- Work instruction
Where the word "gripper" occurs in a line of the listing, please copy the line.

- Provided material
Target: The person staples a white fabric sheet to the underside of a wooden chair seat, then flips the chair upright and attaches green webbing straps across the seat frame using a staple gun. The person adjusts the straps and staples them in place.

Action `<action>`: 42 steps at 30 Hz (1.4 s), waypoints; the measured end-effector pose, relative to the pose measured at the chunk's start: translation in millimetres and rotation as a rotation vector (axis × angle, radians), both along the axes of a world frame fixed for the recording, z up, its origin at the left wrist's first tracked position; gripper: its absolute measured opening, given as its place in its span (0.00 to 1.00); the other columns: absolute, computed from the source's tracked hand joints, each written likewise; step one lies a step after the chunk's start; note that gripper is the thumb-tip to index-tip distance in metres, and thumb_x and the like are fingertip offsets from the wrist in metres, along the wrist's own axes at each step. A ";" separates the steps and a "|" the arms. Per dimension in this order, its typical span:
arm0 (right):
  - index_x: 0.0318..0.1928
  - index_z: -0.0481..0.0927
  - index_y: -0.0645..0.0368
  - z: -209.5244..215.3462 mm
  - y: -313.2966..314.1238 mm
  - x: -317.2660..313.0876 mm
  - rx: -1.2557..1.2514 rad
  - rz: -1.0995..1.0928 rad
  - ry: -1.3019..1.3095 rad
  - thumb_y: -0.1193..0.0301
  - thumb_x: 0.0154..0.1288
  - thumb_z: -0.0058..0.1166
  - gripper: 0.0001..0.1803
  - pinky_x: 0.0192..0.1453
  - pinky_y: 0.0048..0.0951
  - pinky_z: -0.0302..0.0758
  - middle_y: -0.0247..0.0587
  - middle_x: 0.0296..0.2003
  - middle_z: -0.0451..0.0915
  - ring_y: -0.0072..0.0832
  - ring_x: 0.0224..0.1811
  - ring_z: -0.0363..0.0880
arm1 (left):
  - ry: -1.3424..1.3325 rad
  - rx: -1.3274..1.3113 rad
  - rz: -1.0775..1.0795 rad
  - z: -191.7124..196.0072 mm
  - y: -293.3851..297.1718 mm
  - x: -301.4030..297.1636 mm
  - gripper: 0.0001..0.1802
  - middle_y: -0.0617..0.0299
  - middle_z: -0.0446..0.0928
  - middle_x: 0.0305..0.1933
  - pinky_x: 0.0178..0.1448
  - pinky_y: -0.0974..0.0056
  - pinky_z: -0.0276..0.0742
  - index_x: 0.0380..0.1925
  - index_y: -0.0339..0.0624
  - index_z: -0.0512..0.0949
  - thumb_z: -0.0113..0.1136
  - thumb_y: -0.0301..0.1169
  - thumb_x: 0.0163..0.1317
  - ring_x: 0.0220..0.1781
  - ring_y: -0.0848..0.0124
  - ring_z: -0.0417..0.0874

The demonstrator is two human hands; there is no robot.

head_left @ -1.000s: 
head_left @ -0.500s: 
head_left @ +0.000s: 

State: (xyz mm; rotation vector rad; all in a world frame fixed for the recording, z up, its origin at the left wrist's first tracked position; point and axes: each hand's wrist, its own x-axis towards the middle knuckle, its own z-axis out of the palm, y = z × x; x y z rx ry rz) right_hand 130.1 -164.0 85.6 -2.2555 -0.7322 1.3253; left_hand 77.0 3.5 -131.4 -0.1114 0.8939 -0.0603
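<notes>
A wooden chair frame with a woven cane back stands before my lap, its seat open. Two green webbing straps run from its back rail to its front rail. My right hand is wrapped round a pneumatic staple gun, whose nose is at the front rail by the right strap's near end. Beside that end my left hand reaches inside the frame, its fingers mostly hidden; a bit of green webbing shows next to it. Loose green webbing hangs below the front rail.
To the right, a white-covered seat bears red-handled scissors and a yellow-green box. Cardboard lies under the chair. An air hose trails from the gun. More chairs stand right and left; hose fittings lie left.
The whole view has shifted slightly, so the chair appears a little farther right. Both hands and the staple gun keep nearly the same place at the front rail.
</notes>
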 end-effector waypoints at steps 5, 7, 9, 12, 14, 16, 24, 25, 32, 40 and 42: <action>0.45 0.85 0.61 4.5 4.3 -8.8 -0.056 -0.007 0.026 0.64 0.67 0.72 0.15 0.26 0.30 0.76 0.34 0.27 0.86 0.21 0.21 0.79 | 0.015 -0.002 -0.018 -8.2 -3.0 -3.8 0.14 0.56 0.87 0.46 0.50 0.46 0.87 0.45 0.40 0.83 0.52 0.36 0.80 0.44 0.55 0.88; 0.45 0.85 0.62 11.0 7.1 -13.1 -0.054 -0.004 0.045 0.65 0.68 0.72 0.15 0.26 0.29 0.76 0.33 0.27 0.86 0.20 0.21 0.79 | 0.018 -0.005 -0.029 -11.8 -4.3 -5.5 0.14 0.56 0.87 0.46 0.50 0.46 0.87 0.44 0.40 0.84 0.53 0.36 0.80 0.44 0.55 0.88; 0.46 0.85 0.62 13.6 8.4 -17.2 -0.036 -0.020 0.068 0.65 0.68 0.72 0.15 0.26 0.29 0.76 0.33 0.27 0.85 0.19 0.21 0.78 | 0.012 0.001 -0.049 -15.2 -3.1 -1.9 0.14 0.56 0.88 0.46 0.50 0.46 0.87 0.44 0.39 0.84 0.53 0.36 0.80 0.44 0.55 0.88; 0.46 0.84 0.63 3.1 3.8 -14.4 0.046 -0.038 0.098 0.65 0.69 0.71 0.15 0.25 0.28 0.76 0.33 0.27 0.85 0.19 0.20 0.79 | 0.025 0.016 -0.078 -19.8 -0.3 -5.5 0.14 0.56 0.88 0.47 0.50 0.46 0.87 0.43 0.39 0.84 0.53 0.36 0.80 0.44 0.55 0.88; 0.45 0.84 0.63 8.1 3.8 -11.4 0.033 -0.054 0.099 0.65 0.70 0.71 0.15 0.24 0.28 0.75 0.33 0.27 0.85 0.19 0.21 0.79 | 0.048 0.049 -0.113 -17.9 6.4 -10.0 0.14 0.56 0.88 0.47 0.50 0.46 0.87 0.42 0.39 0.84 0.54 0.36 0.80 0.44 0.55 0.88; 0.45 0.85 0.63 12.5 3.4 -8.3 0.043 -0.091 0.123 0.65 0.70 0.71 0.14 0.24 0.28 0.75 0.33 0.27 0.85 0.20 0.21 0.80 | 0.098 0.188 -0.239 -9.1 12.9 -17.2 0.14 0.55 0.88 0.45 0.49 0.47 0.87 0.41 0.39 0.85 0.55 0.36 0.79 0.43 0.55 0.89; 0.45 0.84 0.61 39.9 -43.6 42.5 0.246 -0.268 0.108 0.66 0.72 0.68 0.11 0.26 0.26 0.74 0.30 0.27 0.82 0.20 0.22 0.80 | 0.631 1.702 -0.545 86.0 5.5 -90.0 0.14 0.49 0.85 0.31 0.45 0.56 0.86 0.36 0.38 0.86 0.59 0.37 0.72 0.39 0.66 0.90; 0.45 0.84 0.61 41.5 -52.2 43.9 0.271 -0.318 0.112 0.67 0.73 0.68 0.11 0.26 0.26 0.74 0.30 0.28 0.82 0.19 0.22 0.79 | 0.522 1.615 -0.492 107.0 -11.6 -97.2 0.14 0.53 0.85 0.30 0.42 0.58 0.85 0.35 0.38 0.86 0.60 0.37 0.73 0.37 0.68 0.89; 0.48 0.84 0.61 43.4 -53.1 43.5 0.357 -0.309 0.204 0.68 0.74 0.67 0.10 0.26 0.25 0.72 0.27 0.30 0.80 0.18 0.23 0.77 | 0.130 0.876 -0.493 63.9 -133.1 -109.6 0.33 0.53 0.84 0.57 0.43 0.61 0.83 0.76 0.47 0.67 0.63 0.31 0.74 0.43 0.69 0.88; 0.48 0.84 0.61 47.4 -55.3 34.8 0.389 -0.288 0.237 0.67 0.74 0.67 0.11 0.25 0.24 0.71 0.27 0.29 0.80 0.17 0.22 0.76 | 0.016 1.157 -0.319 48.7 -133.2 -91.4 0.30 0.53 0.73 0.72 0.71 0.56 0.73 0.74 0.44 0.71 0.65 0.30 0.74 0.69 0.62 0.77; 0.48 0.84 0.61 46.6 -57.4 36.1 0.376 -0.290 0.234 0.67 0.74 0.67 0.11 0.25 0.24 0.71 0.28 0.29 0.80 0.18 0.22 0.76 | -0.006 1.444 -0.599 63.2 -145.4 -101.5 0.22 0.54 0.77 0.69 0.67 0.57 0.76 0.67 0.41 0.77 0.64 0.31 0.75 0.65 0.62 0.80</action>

- Exercise answer
Action `<action>`: 42 steps at 30 Hz (1.4 s), waypoints; the measured end-effector pose, relative to the pose measured at the chunk's start: translation in millimetres and rotation as a rotation vector (axis × angle, radians), both along the axes of a world frame fixed for the recording, z up, its origin at the left wrist's first tracked position; gripper: its absolute measured opening, given as its place in its span (0.00 to 1.00); the other columns: absolute, computed from the source's tracked hand joints, each written likewise; step one lies a step after the chunk's start; note that gripper is the thumb-tip to index-tip distance in metres, and thumb_x and the like are fingertip offsets from the wrist in metres, along the wrist's own axes at each step. A ";" separates the steps and a "|" the arms. Per dimension in this order, its typical span:
  - gripper: 0.0001..0.1803
  - gripper: 0.0001..0.1802

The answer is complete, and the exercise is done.